In biology there are generally two strategies for creating offspring, “r-selection” and “K-selection”. r-selection involves having as many kids as possible hoping some survive (think: baby turtles all hatching at once and scrambling to the sea). The K-selection strategy has very few offspring, but invests heavily in them (think: humans). I am the latter kind of investor. Which, many better investors than I will tell you is a bad strategy.
Since 2011, I’ve only made 3 investments: Neurio (exited this year to Generac Power Systems), Particle (now Series B and swinging for the fences), and now Civic Eagle.
My prior investments have all been in connected hardware — a market I have 20 years of experience in and can help in. Civic Eagle is different. Civic Eagle is all about people.
I met founders Damola Ogundipe, Yemi Adewunmi, Shawntera Hardy, and CTO Jesse Mortenson shortly after my own company, Parabol, joined Techstars Anywhere class of 2019. The 4 of them made an immediate impression as the highest quality founding team I’d met since 2011 and ones who are building a future that I believe in. They’ve pivoted when they’ve needed, adapting their civic engagement product to serve government affairs market departments within organizations in a novel way.
Most impressive has been watching the way CEO Damola works: he’s an incredible read of people (never challenge him to 2 truths and a lie), he always comes prepared, and knows how to seize the moment.

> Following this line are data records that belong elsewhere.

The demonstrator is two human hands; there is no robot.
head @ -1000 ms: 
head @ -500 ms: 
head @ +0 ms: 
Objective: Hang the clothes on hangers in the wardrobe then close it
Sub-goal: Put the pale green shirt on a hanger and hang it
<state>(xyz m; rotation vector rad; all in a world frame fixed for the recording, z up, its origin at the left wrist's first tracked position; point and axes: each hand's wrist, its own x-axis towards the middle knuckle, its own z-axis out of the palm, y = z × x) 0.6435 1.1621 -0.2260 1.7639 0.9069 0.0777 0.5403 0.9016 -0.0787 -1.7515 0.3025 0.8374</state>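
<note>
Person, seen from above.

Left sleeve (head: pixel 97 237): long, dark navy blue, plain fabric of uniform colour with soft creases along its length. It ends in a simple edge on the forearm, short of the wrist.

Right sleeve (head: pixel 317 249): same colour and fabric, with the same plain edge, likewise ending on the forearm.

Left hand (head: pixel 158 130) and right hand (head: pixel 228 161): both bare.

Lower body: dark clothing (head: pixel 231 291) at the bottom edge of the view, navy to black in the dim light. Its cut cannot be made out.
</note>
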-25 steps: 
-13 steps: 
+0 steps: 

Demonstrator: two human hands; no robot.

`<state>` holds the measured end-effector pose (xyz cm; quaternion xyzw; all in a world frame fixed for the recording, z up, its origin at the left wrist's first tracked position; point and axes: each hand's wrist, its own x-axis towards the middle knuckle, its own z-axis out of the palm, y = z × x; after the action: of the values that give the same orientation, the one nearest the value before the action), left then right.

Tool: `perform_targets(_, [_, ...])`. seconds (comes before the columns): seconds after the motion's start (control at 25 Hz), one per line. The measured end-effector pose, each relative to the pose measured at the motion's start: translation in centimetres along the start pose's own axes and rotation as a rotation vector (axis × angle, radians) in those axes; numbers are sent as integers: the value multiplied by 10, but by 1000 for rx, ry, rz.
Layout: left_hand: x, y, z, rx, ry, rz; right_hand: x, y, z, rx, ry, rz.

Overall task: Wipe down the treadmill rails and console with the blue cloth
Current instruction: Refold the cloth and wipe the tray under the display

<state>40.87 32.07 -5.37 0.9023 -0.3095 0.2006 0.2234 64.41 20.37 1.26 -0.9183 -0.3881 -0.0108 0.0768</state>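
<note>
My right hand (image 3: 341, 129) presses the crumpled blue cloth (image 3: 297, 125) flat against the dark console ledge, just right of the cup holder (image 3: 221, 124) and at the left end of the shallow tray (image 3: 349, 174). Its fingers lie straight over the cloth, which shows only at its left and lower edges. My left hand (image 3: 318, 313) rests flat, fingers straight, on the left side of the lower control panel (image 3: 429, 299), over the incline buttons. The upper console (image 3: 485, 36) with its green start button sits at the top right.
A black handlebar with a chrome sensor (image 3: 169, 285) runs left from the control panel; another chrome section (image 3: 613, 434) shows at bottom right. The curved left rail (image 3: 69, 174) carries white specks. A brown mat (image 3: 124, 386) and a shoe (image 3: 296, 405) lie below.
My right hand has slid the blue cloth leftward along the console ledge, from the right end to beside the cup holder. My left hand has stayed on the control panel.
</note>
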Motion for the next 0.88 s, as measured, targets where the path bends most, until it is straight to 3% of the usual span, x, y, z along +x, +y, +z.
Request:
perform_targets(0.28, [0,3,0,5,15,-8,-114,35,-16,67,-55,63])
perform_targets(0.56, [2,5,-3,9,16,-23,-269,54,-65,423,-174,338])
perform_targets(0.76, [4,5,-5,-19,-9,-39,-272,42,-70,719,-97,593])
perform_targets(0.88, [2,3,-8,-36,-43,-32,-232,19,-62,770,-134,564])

I watched him elevator pitch and close a request for a meeting with former CEO and Chairman of Starbucks Howard Schultz (former CEO and Chairman of Starbucks). I saw him practice closing an investment with Techstar’s founder David Cohen and be “thanked” for being too well practiced to make an example of. When stepping up to the plate, Damola will hit the ball.
Civic Eagle is a bet on people. And, if that strategy is a good one this team can’t lose.